When Brian Martin took the job of Assistant Superintendent in the Wyandotte Public Services Department, he really had no idea it was going to lead to a love affair with trees.
But it has.
Martin had previously worked for Wayne County, working road construction and in the parks division. When he came to Wyandotte, tree trimming and maintenance was part of his new job.
To better understand that aspect of the position, Martin took a training course and became an arborist recognized by the International Society of Arboriculture (ISA).
ISA exists so that professionals, allied professionals, public officials, and consumers worldwide recognize the economic, environmental, and societal benefits and values of trees and their care at a cost that demonstrates the wise stewardship of resources.
Martin takes continuing education classes through ISA to stay current and up-to-date.
“Being part of this group helps us be more tree responsible as a city,” Martin said.
Today, he is Wyandotte’s tree guy.
Being an arborist has helped plug Martin into the “tree world” and with that comes knowledge of and information about grants and other programs that can benefit the city.
“There are multiple grants out there, but you have to be aware of them and know how to get them,” Martin said. Martin has written for and received several grants that have added to Wyandotte’s tree stock.

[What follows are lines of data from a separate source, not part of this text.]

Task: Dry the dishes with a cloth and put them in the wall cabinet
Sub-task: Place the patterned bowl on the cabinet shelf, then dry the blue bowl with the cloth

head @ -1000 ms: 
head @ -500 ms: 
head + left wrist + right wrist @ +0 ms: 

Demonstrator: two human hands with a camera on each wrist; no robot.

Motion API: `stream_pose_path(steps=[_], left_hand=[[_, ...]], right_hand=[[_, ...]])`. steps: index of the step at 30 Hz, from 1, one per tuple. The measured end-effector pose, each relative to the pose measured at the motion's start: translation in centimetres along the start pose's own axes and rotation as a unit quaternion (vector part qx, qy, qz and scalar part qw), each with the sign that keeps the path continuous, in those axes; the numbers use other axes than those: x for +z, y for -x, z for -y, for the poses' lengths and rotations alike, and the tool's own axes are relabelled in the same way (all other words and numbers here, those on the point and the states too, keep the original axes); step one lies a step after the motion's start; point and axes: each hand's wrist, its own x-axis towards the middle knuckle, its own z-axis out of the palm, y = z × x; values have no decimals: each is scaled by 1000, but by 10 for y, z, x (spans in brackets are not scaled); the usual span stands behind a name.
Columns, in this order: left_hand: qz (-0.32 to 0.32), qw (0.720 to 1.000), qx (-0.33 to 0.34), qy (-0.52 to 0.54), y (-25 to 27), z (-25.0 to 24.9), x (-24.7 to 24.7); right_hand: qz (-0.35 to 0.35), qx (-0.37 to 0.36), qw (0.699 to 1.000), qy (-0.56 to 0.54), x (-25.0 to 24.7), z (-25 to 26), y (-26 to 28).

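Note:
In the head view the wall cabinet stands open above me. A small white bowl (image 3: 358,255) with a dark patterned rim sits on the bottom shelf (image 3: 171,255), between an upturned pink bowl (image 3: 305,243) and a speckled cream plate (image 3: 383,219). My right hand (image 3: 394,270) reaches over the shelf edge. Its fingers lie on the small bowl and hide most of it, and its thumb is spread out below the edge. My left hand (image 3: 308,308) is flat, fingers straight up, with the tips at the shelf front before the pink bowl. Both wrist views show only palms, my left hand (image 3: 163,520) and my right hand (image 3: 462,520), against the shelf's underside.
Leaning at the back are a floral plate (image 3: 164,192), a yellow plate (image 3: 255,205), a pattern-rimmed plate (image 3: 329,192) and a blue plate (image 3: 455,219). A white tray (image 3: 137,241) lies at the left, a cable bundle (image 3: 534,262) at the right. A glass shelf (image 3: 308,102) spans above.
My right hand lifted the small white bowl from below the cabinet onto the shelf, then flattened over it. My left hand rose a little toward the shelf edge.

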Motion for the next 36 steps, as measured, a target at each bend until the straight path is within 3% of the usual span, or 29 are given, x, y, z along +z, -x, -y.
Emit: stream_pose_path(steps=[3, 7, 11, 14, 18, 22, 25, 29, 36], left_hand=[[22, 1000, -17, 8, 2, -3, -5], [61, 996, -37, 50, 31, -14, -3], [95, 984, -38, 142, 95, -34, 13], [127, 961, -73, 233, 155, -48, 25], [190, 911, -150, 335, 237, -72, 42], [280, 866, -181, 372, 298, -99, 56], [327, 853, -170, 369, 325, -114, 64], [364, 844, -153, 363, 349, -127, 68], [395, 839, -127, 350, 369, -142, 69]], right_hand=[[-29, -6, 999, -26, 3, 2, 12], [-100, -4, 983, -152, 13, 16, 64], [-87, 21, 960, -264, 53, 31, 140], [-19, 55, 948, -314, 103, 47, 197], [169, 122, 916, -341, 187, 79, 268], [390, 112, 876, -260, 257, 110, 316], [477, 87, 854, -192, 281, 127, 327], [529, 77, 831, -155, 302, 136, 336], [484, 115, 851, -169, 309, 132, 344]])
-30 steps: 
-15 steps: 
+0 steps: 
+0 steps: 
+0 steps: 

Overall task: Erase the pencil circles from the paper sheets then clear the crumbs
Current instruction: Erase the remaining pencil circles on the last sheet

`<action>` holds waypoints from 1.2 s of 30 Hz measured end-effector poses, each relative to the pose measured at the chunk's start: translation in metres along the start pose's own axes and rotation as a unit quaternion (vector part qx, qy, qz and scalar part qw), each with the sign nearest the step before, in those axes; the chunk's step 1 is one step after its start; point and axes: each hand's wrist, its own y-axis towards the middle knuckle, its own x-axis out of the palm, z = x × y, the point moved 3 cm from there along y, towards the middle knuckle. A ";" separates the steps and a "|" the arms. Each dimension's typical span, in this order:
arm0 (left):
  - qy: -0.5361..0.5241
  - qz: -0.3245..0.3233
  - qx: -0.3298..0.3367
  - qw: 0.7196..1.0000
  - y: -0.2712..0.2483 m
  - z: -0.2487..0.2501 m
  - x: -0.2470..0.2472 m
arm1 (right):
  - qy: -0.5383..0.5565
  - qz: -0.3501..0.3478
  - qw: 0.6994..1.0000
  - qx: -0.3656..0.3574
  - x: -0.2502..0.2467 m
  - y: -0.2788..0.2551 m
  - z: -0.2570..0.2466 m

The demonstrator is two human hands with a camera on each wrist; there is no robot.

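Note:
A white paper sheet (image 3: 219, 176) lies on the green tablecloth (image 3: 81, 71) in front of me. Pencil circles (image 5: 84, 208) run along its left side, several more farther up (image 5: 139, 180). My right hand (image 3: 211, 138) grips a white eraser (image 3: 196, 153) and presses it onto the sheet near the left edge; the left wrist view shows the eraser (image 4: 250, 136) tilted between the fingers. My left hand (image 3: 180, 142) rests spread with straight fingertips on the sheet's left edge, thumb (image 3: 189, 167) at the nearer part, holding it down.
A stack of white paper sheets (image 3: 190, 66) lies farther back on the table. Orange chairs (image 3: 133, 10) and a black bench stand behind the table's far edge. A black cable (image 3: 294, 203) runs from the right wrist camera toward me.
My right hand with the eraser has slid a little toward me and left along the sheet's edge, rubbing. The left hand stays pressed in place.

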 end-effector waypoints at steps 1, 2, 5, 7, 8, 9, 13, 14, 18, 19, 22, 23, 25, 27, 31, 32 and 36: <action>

His most recent acquisition is money from the Great Lakes Restoration Initiative for 40 more trees to be planted soon.
The first batch of 19 trees will be planted at the Joseph R. Peterson Justice Building. Three of those trees will be memorial trees, including one for former Mayor Joe Peterson who died last year.
There will be a formal planting ceremony featuring city leaders on April 30 at 9 a.m.
The other 21 trees from the grant will be planted on Arbor Day throughout the city.
Twenty more trees are also coming from another grant Martin recently wrote for.
In his relatively short time with the city, Martin has done a lot of work, including revamping the list of approved tree species in the city. Where there once was a list of about 15 trees, Martin has helped increase it to about 90.
Martin’s department can also now make recommendations about what type of trees to plant where. For example, there is a list of small, medium and large trees. If you are planting in a small easement strip between the sidewalk and the street, you would be directed toward the list of small trees. Other areas can use trees from the medium and even large list.
“When we plant, we make different decisions,” said Martin. “We recently did a planting at Beaver Park and we used all native Michigan Trees. When we plant at the Peterson Building, we have to take into account some of these trees are being planted in islands in the parking lot.”
Martin said he is happy with the tree situation in Wyandotte, but added, “there is always room for improvement.”
“I would love to see more trees planted in Wyandotte and in southeast Michigan, generally,” he said. “And we need to be conscious about saving old growth trees. The benefits from a 60-100 year old tree outweigh other considerations.”
Martin said becoming an arborist has opened up a whole new world to him.
“I am still learning,” he said. “And the other arborists I come in contact with are just a great group of guys to talk to and to learn from.
“Talking about trees just puts a smile on my face.”
For now Martin said he will keep pushing forward with grants, hoping to keep increasing Wyandotte’s tree line.
So the next time you are out, look up, way up, and say thanks to a tree. They give us oxygen and shade and beautify our landscape.
Maybe say thanks to Brian Martin, too. Wyandotte’s tree guy.